Немного подумав, Мамыш ответила:
— Ханык-джан, если нужно, я могу стирать на тебя, носить на работу обед, если в деньгах нуждаешься — помогу, сколько возможно, но не толкай меня на ложь! Никто ведь не станет наговаривать сам на себя.
Упоминание о деньгах на минуту приласкало слух Ханыка, но, сообразив, что старуха может попросить деньги у Нурджана и проболтается, он сказал:
— Ай, мамочка! Не бывает сладкой пищи без горькой отрыжки. И в кишмише есть косточки, попадаются и стебельки. Если будешь гнаться только за тем, чтобы быть чистенькой, птица счастья никогда не сядет на твою голову! Не удастся тебе увидеть Айгюль в своем углу, украсить свой дом. Подумай как следует и ответь мне. Хорошо?
Мамыш послушно погрузилась в глубокое раздумье. Если она отвернется от Ханыка, поводья счастья уйдут из рук. В ее углу сядет иноязычная, и, что хуже всего, от веку чистый род Атабаевых загрязнится. Но, если запеть под музыку Ханыка, придется лгать. Одно дело, когда судачишь со старухами и приукрасишь свой рассказ какой-нибудь подробностью для пущей убедительности. Другое — явная ложь. Это непростительный грех. Солжешь, а что будешь говорить в день страшного суда? Или еще хуже: призовут на какое-нибудь собрание и скажут: «Ты писала письмо! Ты враг нашего строительства и самая настоящая националистка!» Это очень просто может случиться! Или Нурджан придет и скажет: «Если моя мать — игрушка в руках проходимца, мне не нужна такая мать!» И тогда Мамыш умрет на месте.
Она тяжело вздохнула, поплевала себе за ворот и, глядя на Ханыка ясными глазами, сказала:
— Дорогой мой, я не могу солгать.
Дурдыев заморгал, физиономия его задергалась.
— Может, ошибаешься?
— Нет, дорогой, не смогу!
— Ну тогда, мамочка, пеняй на себя! Если хочешь за мое же добро ткнуть меня носом в землю, подумай, как я расплачусь с тобой!
Похолодев от ужаса, старуха смотрела в исказившееся злобой лицо Дурдыева. И подумать только, что она приняла его за пророка Хидыра! Это же обезьяна, настоящая обезьяна! Обрадуешь его — вознесет тебя на небеса, обидишь — толкнет прямо в ад. Да что там обезьяна! Это злой дух в образе человека! Как только вырваться из его тисков?

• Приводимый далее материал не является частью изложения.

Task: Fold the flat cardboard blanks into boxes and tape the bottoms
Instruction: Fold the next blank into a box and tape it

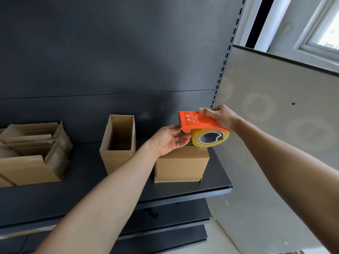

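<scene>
Two bare arms reach across the lower half of the frame. The left forearm rises from the bottom left edge and the right forearm enters from the right edge. Both are uncovered right to where the frame cuts them. The left hand and right hand are bare too.

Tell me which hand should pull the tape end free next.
Left, probably. The left hand has its fingertips at the cutter end of the dispenser, above the box; the right hand grips the dispenser's body.
</scene>
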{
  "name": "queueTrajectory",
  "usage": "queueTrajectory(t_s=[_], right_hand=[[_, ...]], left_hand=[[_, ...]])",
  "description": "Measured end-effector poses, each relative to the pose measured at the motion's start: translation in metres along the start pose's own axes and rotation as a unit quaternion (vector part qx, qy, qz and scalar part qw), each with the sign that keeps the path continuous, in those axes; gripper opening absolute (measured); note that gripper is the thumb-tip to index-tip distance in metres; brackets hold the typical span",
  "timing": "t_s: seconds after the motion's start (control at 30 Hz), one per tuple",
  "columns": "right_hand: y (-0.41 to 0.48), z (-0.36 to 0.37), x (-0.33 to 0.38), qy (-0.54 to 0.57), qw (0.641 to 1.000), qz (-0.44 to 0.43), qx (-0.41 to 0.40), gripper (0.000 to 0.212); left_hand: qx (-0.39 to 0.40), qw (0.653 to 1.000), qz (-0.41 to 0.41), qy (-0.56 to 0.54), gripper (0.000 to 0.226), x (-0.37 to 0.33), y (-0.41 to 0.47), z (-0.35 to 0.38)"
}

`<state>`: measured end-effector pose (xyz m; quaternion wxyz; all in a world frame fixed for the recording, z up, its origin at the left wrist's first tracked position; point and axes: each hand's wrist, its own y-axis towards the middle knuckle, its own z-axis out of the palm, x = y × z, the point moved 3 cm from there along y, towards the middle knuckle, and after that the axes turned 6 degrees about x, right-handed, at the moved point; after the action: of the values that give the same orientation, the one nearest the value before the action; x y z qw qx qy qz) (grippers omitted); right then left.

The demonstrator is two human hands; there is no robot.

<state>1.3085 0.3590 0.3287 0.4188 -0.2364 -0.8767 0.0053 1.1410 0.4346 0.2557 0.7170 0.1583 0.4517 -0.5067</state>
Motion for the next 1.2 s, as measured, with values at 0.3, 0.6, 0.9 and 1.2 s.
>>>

— Ханык-джан, — сказала она ласково, — я не желаю плохого людям. Если нечаянно наступлю на муравья, у меня сердце кровью обольется… И вовсе не хочу ткнуть тебя носом в землю. Если ты такой обидчивый, давай лучше, пока мы совсем не разобидели друг друга, развяжем свой уговор. Я тебе не мать, ты мне не сын. Разойдемся, как будто и не знаем друг друга?

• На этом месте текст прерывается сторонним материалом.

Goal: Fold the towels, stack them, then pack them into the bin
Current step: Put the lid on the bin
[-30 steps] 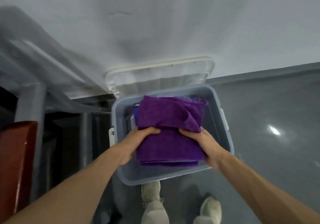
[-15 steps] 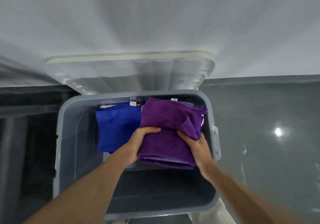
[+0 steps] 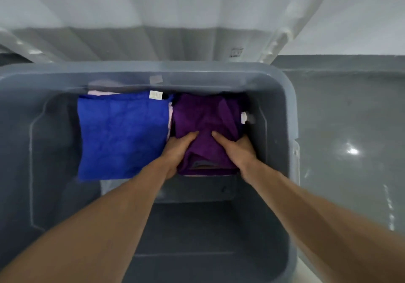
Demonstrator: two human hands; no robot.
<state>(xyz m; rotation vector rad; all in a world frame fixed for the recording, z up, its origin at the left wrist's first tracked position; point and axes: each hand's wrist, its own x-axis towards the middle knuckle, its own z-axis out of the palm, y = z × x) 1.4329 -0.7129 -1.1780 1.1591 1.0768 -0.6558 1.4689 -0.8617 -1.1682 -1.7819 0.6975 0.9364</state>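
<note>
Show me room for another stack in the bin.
Bare: the grey plastic bin floor from the towels' near edges to the near wall, plus a strip between the folded blue towel and the left wall. Crowded: far right, where the left hand and right hand grip the folded purple towel stack.

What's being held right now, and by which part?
The purple towel stack, down inside the bin. The left hand grips its near-left side and the right hand its near-right side, thumbs on top.
</note>
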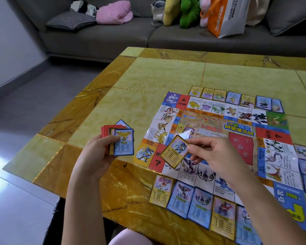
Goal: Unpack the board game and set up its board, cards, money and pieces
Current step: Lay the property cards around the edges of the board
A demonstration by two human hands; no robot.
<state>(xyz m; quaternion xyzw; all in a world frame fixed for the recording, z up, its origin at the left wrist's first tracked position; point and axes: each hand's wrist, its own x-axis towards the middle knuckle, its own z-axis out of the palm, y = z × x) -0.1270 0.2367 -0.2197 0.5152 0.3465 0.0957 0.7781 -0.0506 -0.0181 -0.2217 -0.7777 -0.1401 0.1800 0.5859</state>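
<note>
Here, the table bears the game board, lying flat, with cards lining its edges. The left hand, fingers curled, grips the card stack left of the board. The right hand pinches one yellow-bordered card over the board's near-left corner.

Cut off, covered, unreadable
The board runs off the right edge; the right hand covers its near squares; the stack mostly hides its lower cards; card print is unreadable.
</note>
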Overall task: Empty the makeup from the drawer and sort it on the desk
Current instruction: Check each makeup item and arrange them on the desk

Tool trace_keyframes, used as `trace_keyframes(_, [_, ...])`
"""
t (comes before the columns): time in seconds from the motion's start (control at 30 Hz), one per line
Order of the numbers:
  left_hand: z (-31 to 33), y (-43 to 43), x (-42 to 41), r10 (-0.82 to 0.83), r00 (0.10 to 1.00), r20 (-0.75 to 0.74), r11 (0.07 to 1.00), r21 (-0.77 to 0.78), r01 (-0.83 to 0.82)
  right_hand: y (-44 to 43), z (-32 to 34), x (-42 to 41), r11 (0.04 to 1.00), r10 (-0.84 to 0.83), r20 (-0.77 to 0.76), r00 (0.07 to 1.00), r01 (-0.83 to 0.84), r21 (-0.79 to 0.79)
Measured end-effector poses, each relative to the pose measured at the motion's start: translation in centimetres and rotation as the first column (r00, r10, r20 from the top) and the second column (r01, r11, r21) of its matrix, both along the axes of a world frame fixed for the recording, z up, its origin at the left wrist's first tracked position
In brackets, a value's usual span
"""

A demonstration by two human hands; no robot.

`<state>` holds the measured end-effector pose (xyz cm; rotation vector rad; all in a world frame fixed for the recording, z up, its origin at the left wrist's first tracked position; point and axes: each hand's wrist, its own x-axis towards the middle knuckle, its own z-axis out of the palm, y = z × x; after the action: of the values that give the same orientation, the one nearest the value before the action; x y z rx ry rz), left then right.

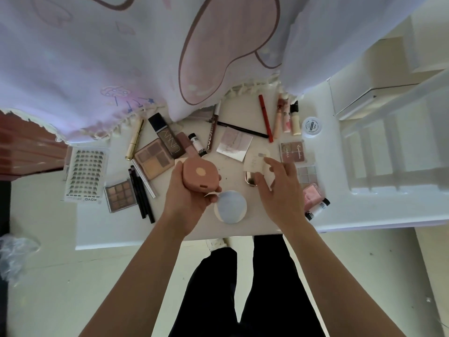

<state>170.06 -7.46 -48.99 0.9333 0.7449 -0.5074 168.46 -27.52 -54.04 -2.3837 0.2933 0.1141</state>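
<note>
My left hand [187, 193] grips a salmon-pink compact case [200, 176] with a pale round spot, held just above the white desk [97, 229]. My right hand [279, 188] pinches a cream-white puff or sachet [255, 161] over a small gold item [251, 178]. A round pale-blue compact [230, 206] lies between my hands. Eyeshadow palettes [154, 161] [291, 152], a lash card [85, 173], black pencils [142, 193], a foundation bottle [167, 135] and several tubes [286, 117] are spread over the desk.
A printed pastel curtain [145, 57] hangs over the desk's far edge. A white jar [312, 127] stands at the right. White shelving or compartments [388, 152] sit at the right side. The floor and my dark trousers [243, 288] are below the desk's front edge.
</note>
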Motion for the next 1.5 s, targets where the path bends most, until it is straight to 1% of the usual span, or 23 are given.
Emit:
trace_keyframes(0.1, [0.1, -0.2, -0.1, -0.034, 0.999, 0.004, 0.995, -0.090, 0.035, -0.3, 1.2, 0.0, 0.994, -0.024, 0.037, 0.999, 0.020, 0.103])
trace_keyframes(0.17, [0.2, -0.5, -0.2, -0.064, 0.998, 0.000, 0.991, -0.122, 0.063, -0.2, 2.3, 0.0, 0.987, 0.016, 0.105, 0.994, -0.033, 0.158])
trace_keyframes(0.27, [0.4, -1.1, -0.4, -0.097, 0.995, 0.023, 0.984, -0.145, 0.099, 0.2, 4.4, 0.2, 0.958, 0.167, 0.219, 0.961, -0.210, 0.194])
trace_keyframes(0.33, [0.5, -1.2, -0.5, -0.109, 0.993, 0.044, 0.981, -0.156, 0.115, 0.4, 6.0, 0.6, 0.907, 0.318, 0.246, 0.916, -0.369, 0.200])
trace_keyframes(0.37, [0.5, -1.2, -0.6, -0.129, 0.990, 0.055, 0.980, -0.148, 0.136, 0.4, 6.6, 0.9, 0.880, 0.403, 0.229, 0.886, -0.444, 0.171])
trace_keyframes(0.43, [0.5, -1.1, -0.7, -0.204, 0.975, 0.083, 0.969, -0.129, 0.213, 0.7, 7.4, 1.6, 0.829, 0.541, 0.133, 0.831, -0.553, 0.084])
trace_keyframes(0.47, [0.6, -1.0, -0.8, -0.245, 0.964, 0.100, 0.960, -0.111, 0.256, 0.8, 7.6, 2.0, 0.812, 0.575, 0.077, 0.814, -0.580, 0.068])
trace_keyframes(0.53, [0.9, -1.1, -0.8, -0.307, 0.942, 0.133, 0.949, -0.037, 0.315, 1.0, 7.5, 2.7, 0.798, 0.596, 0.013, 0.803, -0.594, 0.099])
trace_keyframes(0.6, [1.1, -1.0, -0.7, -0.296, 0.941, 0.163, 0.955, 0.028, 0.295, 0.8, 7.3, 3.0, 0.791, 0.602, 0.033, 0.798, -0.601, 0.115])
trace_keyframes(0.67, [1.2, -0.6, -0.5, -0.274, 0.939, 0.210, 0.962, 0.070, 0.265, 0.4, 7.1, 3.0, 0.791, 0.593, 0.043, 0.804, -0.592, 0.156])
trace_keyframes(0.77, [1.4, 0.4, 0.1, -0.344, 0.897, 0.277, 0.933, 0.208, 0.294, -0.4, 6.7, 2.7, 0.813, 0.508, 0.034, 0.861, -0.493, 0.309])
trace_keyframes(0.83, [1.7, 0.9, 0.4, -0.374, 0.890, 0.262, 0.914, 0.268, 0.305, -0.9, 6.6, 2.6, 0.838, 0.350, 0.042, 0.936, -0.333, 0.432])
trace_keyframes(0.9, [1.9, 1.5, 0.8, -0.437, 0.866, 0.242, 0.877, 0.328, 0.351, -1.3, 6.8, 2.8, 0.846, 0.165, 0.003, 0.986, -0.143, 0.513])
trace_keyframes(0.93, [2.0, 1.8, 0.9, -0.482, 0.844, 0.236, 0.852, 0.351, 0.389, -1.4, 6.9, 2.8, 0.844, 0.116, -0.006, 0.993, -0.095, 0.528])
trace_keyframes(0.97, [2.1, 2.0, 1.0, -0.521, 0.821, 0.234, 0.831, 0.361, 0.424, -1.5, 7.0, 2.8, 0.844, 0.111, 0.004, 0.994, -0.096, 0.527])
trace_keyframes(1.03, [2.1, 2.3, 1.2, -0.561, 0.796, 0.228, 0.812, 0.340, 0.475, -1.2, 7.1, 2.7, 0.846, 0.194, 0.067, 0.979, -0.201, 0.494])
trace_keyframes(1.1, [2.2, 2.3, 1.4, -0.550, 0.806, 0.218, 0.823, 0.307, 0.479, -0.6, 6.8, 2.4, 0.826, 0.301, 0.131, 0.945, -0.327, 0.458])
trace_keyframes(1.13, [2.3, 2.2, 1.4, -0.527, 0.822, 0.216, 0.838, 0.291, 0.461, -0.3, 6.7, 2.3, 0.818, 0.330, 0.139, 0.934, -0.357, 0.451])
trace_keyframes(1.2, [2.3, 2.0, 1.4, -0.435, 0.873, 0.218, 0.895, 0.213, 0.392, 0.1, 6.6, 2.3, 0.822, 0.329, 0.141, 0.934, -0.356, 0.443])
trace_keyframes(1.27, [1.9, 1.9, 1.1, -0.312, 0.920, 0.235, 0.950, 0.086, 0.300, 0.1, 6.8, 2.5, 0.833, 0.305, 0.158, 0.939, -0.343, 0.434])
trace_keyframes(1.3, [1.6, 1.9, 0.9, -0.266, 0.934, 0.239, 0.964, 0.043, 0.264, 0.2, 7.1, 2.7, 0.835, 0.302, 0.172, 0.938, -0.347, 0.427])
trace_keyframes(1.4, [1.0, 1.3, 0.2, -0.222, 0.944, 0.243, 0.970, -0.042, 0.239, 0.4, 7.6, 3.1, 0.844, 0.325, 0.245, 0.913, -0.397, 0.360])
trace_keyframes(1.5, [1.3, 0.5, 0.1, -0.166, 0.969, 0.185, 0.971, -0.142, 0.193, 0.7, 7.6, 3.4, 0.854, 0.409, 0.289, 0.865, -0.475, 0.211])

— Ах, вот как? — Ханык подскочил, будто накололся на иголку. — Хорошо, тетушка! Я уйду. Только рассчитай свои силы, сможешь ли вынести грозу, которую я обрушу на твою голову? Ты, конечно, больше меня топтала снег, больше меня съела хлеба, но не тебе сравниться со мной хитростью! Я найду свидетелей, что ты заставляла меня писать письмо, и тебе никто не поверит!